The Freedom to Tag

In OSM, we neither have nor want strict rules. We have got where we are now precisely because we did not waste time trying to come up with rules, especially for tagging. There’s anecdotal evidence of competing crowdsourced “geo” projects that spent precious years haggling about the correct ontology to use, while OSM boldly started out with about three types of features (the “class” tag of yore could be one of “highway”, “railway”, or “waterway”).

Not a week goes by without some discussion on a forum or mailing list ending in a lament about the lack of strict tagging rules. Data users hope to be able to find out that the feature they’re looking for will, if it exists, be tagged exactly so and so. Junior mappers want to know how exactly to tag certain objects. Experienced mappers despair at others changing their hard work according to some wiki “vote” that attracted 15 participants out of tens of thousands.

This the first of four big issues that I believe we’ll have to tackle somehow.

Not only was it tagging freedom that got us where we are now; we are also an international project with diverse communities and there is no reason why everyone in the world should tag things the same. Just because a guy in Germany cannot tag a pub without adding a building outline, roof structure, and the opening times of the premises and, separately, the kitchen, doesn’t mean that this makes sense for everybody.

But still the issue remains, and a lot of valuable time is wasted between mappers discussing the merits of one tagging scheme or the other.
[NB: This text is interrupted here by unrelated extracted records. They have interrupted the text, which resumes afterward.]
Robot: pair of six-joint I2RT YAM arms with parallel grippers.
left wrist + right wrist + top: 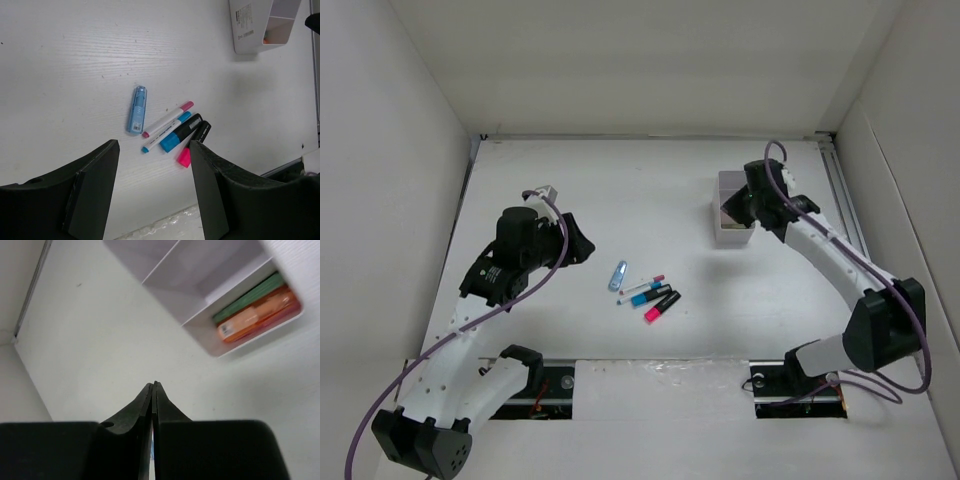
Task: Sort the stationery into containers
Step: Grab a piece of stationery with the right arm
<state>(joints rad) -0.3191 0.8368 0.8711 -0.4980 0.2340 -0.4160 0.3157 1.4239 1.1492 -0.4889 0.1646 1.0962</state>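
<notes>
We hold our left gripper (154, 150) with its jaws spread wide above the loose cluster at mid-table, probably ready to drop onto one item. There lie a pastel blue stubby piece (137, 110) and, just beside it, two thin white pens (166, 119) and two black markers (189, 125), all slim, smooth plastic lying side by side. Our right gripper (153, 386) has its dark fingers pressed flat together, nothing visible between them, near the white translucent box (210, 295), whose thin-walled end compartment holds a green piece (250, 297) against an orange piece (255, 317), seemingly grouped by kind.
</notes>
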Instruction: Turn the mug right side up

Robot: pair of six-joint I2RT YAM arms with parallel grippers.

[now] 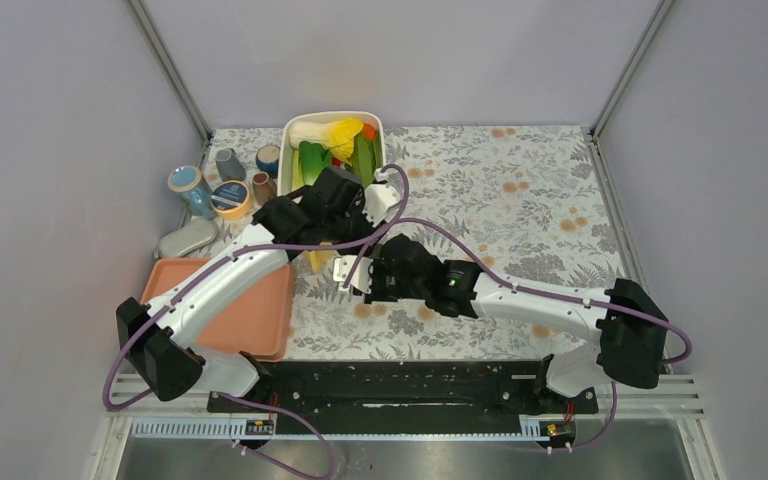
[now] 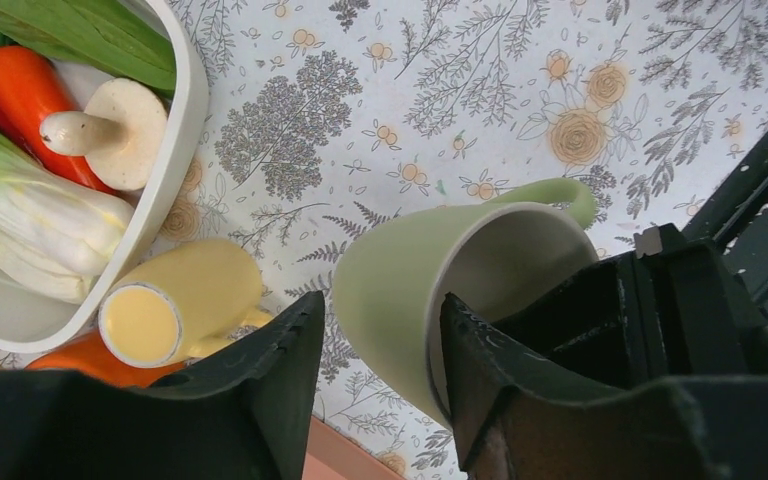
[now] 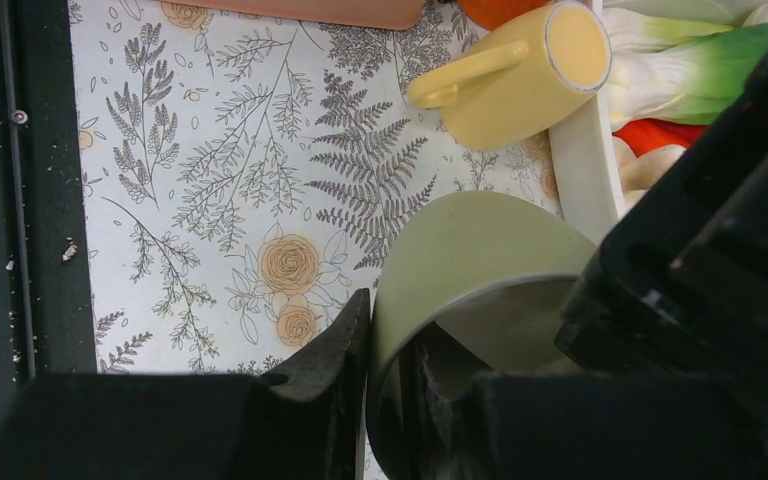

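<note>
two robot hands meet over a green mug [image 2: 400, 290] just off the near end of the white dish [image 2: 175, 150], the mug tipped on its side and apparently clear of the flowered counter [image 2: 360, 100], its mouth facing both wrist cameras. the right hand [image 3: 390, 330] is clenched on the mug's rim, one finger inside and one outside. the left hand [image 2: 380, 315] straddles the opposite wall with a gap showing on the outer side, so it is not gripping.

the risk looks like a fumbled handover: if the right hand lets go before the left has clamped, the mug would likely drop onto the counter or onto the yellow mug [image 2: 195, 290] lying on its side against the dish. a thin pinch on the rim could also let the mug swing as it is turned.

the dish holds a mushroom [image 2: 120, 120], a carrot [image 2: 25, 85] and bok choy [image 2: 30, 220]; both mugs look empty.
</note>
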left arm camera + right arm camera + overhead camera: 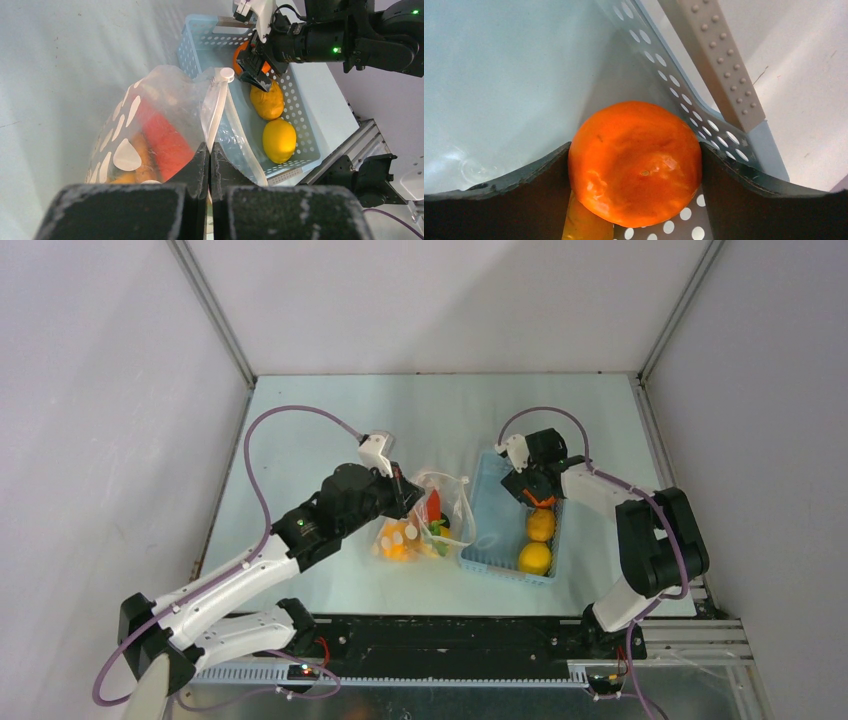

Sometimes, edit wars ensue which then bind even more resources in mediation.

Meanwhile, editor writers and bot programmers gain all the power – it is, in effect, them who decide which presets are available and which tags will be used for each, and which additional information is requested of the user. Some editors even complain if the mapper tags something that is not in line with whatever the author of that editor thought to make sense. And some people write bots that “auto-correct” what they see as a mistake.

This is a continuing source of friction. Our data is more valuable and easier to use if it is easy to interpret; mappers could often benefit from that as well. But tagging freedom, and the lack of a “central tagging command” structure, have brought us where we are. In contrast to other systems like Google Map Maker, our mappers are not just worker ants expected to mind-numbingly fill in the blanks on a form; they can be creative agents deciding what gets mapped and how. Out of despair some people even call for a “tagging czar” who would make a decision whenever the community doesn’t arrive at one. This doesn’t look like a good solution to me but it illustrates the gravity of the situation.

The project changes, and the bold and autonomous mappers of the first few years (who often had a whole city to themselves) are in decline; we have more people who actually want to be told what to do. But with many of the experienced people in our project being from that bold generation and not wanting to create rules for others, we end up with rules being made by people with strange ideas whose main spare time activity seems to be rule-making rather than mapping, and voted on by people who might not grasp the consequences.

Over the years, lots of ideas have been voiced or even tried out. It is somewhat customary to propose new tags on the Wiki and discuss them there, but that process attracts precious little participants. Some users seem to view proposing new features as a kind of sport; the classic Skyhook proposal was a humorous response to that. There’s a school that suggests a more top-down approach, perhaps best illustrated by David Earl’s “Tag Central” model presented at State of the Map 2010 (slides, video); others favour the heuristic approach first sketched by Richard Fairhurst under the working title “floaty cloud Tagwatch on steroids” and best embodied today by Jochen Topf’s TagInfo. Lots of halfway houses are possible; much as any state-of-the-art shopping site tells you “other people like you have bought this”, one could envisage an editor that says “your friends tend to use the tag X for this”.

This is not about tags alone; it is about the mapping style in general. How much detail do we add? Do we use separate geometries for parallel features? Do we use points, lines, or areas for certain features? All that generally sails under “freedom to tag”: a freedom that many would like to see limited by rules of some kind; an issue where we’ll have to find a good way forward that works for us all.